Die Fülle weiterer Einzelergebnisse kann an dieser Stelle nicht wiedergegeben werden. Lediglich exemplarisch sei auf Tim Schanetzkys überzeugende Kombination exogener und endogener Faktoren verwiesen, mit der er die wirtschaftspolitische Problemlage der 1970er-Jahre skizziert, sowie auf den von ihm dargelegten Paradigmenwechsel von der Globalsteuerung zu unternehmerzentrierten Anreizsystemen. Die auf Unternehmerseite nach 1968 ausgeprägte "Belagerungsmentalität" wird von Werner Bührer und Werner Kurzlechner eindrücklich gezeichnet und auch in Tillys Beitrag bestätigt (153, 240, 289). Ihr Aufsatz ist zudem deswegen instruktiv, weil sie die zeitliche Dynamik der 1970er-Krise gewissermaßen umkehrt. In ihrer überzeugenden Interpretation ist der Ölpreisschock 1973 keineswegs Auslöser der Krise, sondern vielmehr "Kulminationspunkt" (231) vorangegangener Erosionsprozesse. Die Schwere des Schlages war demnach nicht sui generis, sondern resultierte aus der Auflösung, die das Regelvertrauen zu diesem Zeitpunkt ergriffen hatte.
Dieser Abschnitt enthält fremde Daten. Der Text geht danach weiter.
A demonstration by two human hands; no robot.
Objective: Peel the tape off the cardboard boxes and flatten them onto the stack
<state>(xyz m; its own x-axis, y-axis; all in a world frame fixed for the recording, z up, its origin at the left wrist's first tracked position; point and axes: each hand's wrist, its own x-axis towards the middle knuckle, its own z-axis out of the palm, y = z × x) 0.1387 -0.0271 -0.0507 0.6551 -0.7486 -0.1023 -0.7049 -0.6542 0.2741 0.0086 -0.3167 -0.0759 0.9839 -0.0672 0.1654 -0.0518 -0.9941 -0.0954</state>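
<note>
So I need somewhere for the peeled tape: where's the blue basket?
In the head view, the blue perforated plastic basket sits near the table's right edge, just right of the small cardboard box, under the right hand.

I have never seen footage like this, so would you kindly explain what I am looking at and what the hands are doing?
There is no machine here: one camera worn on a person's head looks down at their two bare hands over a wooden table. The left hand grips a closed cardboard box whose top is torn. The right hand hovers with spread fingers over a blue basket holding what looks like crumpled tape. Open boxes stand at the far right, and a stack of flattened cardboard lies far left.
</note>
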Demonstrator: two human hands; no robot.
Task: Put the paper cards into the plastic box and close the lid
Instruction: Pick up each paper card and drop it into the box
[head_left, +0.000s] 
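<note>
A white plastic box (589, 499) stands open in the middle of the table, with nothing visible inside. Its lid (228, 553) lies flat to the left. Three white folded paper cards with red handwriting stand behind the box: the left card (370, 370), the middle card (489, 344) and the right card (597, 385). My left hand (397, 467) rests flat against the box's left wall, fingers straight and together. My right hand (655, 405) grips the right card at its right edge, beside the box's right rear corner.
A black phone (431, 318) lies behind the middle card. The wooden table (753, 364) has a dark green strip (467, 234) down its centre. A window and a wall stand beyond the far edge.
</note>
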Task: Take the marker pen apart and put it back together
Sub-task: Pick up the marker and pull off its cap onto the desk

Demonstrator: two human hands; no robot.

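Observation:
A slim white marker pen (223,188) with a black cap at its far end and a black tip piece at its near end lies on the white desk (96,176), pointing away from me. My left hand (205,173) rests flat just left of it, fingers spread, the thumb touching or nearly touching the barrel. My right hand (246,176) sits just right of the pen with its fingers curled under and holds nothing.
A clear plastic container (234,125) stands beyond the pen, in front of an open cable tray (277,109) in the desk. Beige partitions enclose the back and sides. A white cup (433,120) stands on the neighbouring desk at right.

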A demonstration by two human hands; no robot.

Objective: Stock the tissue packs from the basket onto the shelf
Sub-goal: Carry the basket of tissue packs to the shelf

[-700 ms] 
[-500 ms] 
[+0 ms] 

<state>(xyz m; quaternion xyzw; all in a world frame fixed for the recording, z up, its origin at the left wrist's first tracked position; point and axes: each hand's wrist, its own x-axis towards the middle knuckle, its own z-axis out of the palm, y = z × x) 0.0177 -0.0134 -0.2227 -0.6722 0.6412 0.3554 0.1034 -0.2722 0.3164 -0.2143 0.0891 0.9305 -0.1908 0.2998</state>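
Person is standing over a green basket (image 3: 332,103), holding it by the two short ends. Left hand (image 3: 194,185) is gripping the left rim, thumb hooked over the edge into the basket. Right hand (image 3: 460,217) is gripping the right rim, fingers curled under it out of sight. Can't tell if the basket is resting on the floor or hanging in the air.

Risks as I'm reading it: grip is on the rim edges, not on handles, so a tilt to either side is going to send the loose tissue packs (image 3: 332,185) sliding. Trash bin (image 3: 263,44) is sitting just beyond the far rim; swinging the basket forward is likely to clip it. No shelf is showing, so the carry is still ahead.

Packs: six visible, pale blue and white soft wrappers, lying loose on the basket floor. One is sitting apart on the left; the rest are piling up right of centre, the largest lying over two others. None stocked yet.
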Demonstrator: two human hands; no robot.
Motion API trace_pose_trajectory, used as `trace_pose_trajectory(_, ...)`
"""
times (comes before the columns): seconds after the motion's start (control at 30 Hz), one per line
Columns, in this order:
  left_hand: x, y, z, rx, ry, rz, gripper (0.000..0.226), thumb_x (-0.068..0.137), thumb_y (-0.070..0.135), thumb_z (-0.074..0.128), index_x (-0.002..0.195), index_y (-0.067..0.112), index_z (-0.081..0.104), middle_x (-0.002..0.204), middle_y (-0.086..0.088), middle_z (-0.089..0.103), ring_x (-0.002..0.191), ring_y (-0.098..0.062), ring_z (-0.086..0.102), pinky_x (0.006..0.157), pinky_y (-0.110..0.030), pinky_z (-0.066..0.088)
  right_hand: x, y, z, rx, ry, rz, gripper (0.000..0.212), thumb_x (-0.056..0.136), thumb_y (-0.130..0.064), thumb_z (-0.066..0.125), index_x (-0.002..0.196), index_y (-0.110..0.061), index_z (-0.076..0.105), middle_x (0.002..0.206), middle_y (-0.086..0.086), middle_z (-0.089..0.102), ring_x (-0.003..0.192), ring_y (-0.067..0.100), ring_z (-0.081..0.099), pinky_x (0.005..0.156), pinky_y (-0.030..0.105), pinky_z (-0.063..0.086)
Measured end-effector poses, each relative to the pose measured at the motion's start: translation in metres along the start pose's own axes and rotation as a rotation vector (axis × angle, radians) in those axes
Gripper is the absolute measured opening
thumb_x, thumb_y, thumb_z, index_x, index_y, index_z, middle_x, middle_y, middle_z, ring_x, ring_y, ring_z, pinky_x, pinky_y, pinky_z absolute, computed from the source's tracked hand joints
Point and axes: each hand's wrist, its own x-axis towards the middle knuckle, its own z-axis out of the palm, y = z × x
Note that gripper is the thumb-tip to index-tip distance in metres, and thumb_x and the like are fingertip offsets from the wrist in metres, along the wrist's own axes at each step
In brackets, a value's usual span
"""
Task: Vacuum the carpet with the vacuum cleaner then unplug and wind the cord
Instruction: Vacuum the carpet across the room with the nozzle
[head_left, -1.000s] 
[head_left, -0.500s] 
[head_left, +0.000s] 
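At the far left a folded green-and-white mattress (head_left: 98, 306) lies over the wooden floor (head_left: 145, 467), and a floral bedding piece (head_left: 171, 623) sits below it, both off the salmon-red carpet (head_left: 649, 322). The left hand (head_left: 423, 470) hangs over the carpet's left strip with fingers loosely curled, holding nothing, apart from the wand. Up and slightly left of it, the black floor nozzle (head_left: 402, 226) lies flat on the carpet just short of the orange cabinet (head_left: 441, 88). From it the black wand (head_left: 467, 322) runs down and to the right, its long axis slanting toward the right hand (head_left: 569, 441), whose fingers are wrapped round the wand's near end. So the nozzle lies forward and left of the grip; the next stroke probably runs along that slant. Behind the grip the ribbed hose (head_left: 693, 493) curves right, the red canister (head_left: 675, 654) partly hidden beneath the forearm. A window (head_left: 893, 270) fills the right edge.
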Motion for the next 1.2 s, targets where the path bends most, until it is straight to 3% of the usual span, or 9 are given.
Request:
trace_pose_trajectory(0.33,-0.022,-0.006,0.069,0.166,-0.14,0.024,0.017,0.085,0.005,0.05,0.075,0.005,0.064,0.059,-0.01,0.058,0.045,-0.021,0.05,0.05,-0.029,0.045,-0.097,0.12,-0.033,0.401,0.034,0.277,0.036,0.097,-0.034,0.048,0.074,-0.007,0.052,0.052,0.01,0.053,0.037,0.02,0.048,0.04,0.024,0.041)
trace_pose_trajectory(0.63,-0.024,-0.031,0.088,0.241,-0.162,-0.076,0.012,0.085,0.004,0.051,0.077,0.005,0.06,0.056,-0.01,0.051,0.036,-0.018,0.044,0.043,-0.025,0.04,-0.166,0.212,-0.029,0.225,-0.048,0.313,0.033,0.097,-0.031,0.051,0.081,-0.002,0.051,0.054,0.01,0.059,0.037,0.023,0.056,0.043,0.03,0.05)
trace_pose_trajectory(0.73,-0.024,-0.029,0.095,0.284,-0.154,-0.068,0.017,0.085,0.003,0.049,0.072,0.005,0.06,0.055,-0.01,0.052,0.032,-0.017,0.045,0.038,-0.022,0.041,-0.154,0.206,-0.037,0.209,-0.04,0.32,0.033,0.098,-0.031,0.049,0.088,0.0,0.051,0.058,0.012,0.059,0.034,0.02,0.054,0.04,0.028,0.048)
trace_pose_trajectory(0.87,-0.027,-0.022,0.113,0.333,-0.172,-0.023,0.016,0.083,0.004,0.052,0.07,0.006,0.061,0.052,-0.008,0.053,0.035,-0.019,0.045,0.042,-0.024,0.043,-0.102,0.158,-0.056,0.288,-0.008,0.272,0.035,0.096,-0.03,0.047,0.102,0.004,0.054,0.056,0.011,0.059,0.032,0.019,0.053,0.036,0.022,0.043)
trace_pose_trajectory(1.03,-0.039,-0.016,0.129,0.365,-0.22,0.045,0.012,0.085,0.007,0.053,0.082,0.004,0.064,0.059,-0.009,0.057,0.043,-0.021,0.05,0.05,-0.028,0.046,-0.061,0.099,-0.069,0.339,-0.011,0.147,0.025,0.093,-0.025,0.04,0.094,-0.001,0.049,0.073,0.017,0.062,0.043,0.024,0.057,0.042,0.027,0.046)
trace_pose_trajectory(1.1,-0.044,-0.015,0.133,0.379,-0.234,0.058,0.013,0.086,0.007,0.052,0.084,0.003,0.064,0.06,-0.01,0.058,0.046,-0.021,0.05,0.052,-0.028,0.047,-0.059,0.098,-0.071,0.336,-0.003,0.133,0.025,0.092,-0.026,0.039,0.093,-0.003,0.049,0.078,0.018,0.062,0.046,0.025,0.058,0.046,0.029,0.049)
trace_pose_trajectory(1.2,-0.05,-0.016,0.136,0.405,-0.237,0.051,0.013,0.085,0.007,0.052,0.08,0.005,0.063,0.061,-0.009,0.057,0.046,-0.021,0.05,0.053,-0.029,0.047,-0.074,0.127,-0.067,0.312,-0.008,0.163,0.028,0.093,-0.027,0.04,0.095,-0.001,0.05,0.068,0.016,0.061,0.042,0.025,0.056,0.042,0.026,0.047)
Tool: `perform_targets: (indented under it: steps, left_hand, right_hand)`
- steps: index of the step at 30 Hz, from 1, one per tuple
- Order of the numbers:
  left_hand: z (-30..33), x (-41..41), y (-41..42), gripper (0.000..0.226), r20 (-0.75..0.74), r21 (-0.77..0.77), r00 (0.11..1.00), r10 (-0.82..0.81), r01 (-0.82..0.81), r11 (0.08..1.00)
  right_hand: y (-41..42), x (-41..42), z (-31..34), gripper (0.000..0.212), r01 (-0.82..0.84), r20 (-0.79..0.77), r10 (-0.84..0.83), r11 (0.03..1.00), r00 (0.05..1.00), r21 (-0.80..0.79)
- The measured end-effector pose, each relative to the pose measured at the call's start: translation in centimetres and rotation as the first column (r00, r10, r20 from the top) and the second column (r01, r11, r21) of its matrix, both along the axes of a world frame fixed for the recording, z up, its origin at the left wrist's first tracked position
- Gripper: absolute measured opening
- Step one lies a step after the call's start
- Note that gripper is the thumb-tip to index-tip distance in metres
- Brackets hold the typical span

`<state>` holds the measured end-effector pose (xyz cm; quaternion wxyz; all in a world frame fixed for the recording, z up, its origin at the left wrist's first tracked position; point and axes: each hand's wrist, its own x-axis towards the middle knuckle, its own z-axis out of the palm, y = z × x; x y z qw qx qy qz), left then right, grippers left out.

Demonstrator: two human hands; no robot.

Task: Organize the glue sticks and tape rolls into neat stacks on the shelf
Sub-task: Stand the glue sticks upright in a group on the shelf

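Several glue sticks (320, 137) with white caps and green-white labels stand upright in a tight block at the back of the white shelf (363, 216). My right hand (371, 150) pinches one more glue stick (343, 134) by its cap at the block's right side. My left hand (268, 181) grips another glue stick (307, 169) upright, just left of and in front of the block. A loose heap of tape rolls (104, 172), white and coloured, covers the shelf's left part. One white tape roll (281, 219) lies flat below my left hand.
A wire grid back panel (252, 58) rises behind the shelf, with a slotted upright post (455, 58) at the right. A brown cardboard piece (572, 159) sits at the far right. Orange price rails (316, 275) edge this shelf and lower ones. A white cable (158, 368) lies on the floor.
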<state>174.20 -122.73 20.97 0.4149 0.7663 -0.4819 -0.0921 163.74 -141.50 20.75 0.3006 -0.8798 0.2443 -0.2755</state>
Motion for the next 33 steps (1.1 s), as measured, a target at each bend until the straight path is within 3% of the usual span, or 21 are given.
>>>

Dies spricht für die ganz erhebliche Ungleichzeitigkeit in den Wandlungsprozessen, die bislang unter den 1970er-Jahren rubriziert werden. In den Fallbeispielen von Tilly und Manfred Grieger (VW) waren die Probleme zur Mitte des Jahrzehnts schon fast wieder vorbei, während sie für den Computerhersteller Kienzle oder das Rüstungsunternehmen Rheinmetall Berlin gewissermaßen gerade erst anfingen, wie die profunden Analysen von Armin Müller und Stefanie van de Kerkhof demonstrieren. Dies stellt die Grundsatzfrage nach der heuristischen Reichweite der Dekaden-Vermessung. Der vorliegende Band bietet einen ganz hervorragenden Ausgangspunkt für ihre Beantwortung.
Anmerkungen:
[1] Tony Judt: Geschichte Europas von 1945 bis zur Gegenwart, München 2005, 671.
[2] Konrad Jarausch (Hg.): Das Ende der Zuversicht? Die siebziger Jahre als Geschichte, Göttingen 2008.